Je suis une grande rêveuse, tellement que j'avais décidé au début de mon adolescence de quitter la France. Chose qui a été faite puisque je l'ai quitté par un mois d'août 2003 pour en revenir au bras de mon amoureux à Noël 2018. Je préfère préciser que je n'ai nullement l'intention d'écrire ma romance ici sauf l'impact que cela peut avoir sur notre relation car vous allez voir que lorsqu'il y a un ou une qui rêve de partir le temps d'un week-end ou faire un truc, des fois ca pèse un peu mais c'est les aléas de la vie. J'ai de la chance qu'il me soutient, comme d'autres proches, dans cette aventure. De cette vie à l'étranger, j'ai passé 10 ans en Finlande, pas besoin de dire que cette période de ma vie m'a beaucoup marqué et apporté, avant de terminer par la case Écosse les trois dernières années. En gros, pour reprendre les termes d'une Grande Dame que j'ai racontré en Écosse, je suis un "pot pourri culturel". Et commen vous l'aviez devinez, je parle couramment l'anglais, mais à priori mon niveau n'est
pas assez académique. Vous savez quoi ? Je m'en fou car au moins lorsque
je regarde un film en v.o ca ne me pose pas problème, lire pareil, etc.
Et surtout, j'ai travaillé pendant près de huit dans la langue
anglophone et je n'ai jamais eu de soucis.
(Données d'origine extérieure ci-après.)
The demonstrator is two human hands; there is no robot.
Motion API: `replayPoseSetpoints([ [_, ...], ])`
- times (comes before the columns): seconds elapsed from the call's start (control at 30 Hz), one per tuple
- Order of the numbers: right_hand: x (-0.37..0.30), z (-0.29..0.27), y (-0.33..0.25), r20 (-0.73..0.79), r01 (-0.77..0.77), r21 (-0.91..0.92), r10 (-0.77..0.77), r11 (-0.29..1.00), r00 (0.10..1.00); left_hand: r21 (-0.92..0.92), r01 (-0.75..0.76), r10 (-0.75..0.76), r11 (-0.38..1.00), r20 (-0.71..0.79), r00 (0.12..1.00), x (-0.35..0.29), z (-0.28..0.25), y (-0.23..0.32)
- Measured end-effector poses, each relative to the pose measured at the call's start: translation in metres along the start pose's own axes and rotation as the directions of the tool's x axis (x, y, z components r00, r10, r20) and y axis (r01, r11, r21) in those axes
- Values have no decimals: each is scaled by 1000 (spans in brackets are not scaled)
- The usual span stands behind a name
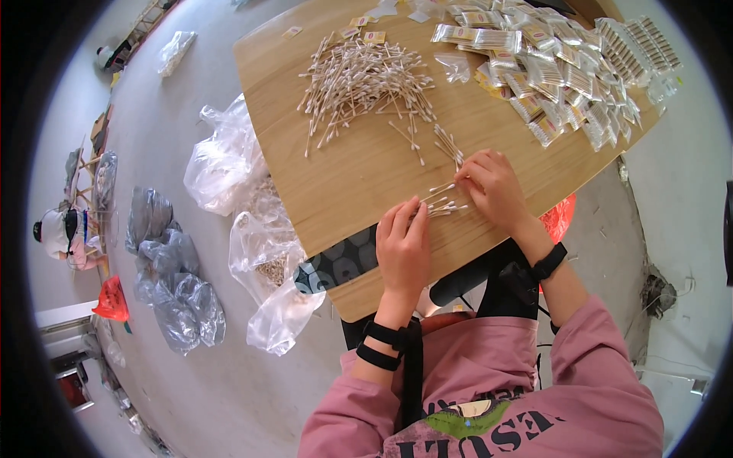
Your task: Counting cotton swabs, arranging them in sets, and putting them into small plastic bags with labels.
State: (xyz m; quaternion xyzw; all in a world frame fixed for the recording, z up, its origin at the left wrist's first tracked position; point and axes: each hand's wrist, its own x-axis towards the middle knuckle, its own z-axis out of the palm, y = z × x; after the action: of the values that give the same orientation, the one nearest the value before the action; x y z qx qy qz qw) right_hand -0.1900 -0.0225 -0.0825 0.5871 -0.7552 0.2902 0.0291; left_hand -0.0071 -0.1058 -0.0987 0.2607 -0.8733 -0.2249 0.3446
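Observation:
My left hand (403,248) is closed around a small bundle of cotton swabs (449,208), near the front edge of the table. Their white tips stick out to the right of its fingers. Just to the right, my right hand (492,189) has its fingers pinched at the end of a single cotton swab (441,188), above the bundle. A few loose swabs (447,145) lie beyond the right fingertips. Farther back, a large heap of cotton swabs (366,85) with wooden sticks covers part of the wooden table (343,183).
Many clear packets of swabs (546,76) are piled at the table's far right. A dark patterned sheet (347,259) lies by the left hand. Clear plastic bags (229,160) and grey bags (172,267) stand on the floor at left. Another person (61,233) is in the distance.

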Motion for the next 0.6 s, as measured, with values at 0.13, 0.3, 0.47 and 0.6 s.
replayPoseSetpoints([
  [0.13, 8, 7, -1, -2, -67, 24, 67, 997, 998, 5, 10, -10, 1000, 8, 1000, -2, 1, 0],
  [0.3, 16, 12, -22, -20, -58, 139, 61, 989, 998, 52, -8, 7, 999, 38, 999, -1, 0, 1],
  [0.47, 36, 21, 0, -306, -334, 56, 334, 941, 891, 35, -15, 11, 999, 116, 993, 1, 2, 3],
  [0.6, 35, 24, 12, -118, -431, 69, 436, 900, 892, -27, -21, 24, 999, 134, 991, -3, 2, -3],
])
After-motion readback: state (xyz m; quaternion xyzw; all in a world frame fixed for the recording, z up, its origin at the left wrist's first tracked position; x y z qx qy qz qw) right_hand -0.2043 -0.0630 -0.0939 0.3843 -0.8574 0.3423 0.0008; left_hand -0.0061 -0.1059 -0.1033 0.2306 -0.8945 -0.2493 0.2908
J'ai un tempérament plutôt mélancolique, je suis une introvertie, et heureuse dès qu'elle a un bon livre entre les mains, et encore plus s'il y a une boule à poils ronronnantes pas loin ! Ce n'est pas parce que je suis une introvertie que je n'aime pas socialiser, bien au contraire ! Juste à petite dose, c'est tout. Et lorsque vous avez mon âge, se refaire une vie sociale dans une ville dans laquelle vous habitez depuis un an et demi, pas toujours facile.
Cela va faire plus d'une quinzaine d'années que je travaille dans la petite enfance. Juste par les différents postes que j'ai occupé dans ce milieu, j'en suis un camélon. Actuellement, je suis animatrice de jeunes enfants qui travaille le soir en garderie périscolaire (à priori "garderie" ne se dit plus) et les mercredis et les vacances scolaires toute la journée dans un centre de loisir. Pour vous donner une idée, je travaille en moyenne 20-22h / semaine hors vacances ; 44h/ semaine lors des vacances. Un point très important car je reviendrai dessus, surtout durant les vacances et essayer d'avancer dans le programme.
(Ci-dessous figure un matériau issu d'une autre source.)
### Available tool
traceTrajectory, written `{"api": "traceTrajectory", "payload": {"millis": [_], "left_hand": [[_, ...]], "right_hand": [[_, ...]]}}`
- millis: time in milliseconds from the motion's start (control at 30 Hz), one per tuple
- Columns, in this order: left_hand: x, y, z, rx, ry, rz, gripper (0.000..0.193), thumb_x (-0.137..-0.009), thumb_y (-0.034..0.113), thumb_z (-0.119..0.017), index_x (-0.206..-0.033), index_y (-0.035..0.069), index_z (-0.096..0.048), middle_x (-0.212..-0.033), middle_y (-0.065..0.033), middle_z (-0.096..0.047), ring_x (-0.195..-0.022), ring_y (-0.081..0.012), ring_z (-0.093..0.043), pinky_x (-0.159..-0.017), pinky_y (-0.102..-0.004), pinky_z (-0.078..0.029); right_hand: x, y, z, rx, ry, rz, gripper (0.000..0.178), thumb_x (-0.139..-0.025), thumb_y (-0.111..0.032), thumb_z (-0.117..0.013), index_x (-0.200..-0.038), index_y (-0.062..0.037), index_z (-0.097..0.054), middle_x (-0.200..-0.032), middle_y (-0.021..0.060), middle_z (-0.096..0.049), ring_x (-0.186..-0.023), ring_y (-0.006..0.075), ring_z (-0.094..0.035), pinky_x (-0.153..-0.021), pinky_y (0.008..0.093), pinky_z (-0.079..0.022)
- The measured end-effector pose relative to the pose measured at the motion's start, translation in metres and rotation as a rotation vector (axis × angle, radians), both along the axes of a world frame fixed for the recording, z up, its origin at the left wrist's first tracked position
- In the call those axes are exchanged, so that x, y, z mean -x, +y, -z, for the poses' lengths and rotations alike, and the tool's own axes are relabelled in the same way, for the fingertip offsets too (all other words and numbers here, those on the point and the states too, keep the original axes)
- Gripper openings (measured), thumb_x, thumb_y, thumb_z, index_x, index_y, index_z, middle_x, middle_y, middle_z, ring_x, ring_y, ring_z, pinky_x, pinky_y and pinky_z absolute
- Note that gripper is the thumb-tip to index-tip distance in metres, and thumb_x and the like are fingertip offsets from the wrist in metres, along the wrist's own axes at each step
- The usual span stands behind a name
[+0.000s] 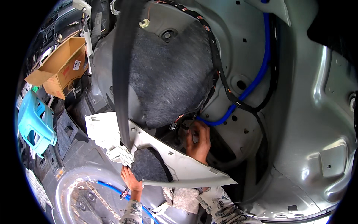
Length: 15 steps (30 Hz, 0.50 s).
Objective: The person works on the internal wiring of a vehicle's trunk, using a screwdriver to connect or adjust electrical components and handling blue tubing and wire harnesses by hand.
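A white plastic car trim panel (pixel 182 167) with a dark felt pad (pixel 149 164) stands tilted in front of me. My left hand (pixel 131 180) holds its lower left edge beside the pad, with the fingers against the panel's back. Behind the panel's upper edge is my right hand (pixel 199 143), its fingers curled near the end of a black wiring harness (pixel 216 56). A small connector (pixel 173 126) hangs just left of those fingers. Whatever lies between the right thumb and fingertips is too small to make out. The panel covers the right wrist.
A black seat belt (pixel 123 74) hangs down across the panel. Dark felt (pixel 171 74) covers the wheel arch, and a blue tube (pixel 265 48) runs along the grey bodywork. On the left are a cardboard box (pixel 65 74) and a turquoise plastic stool (pixel 35 119). A cloth (pixel 184 199) lies below the panel.
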<state>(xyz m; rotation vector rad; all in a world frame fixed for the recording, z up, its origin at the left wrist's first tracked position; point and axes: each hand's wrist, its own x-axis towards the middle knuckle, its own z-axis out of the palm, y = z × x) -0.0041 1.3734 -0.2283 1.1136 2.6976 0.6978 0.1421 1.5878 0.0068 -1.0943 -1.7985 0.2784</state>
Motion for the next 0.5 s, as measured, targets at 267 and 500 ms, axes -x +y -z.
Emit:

Ma reprise d'étude, du moins l'idée s'est faite lentement. J'avais envie d'apprendre, de reprendre les études mais sans savoir quoi exactement. Puis, cela s'est encore plus prononcé suite à un problème de santé. Beaucoup de mes proches me voient dans l'enseignement, c'est gentil de leur part, mais non merci. Je reviendrai sur le sujet une prochaine fois. Je me remet beaucoup en question sur ce sujet "quoi faire / quelle carrière" m'attend. Où je veux en venir, c'est que je doute de moi dans cette carrière dans la petite enfance, de ne plus avoir ma place, d'avoir fait le tour de la question. Cette reprise s'est faite donc petit à petit sous les encouragemments de mon homme et je lui suis reconnaissante.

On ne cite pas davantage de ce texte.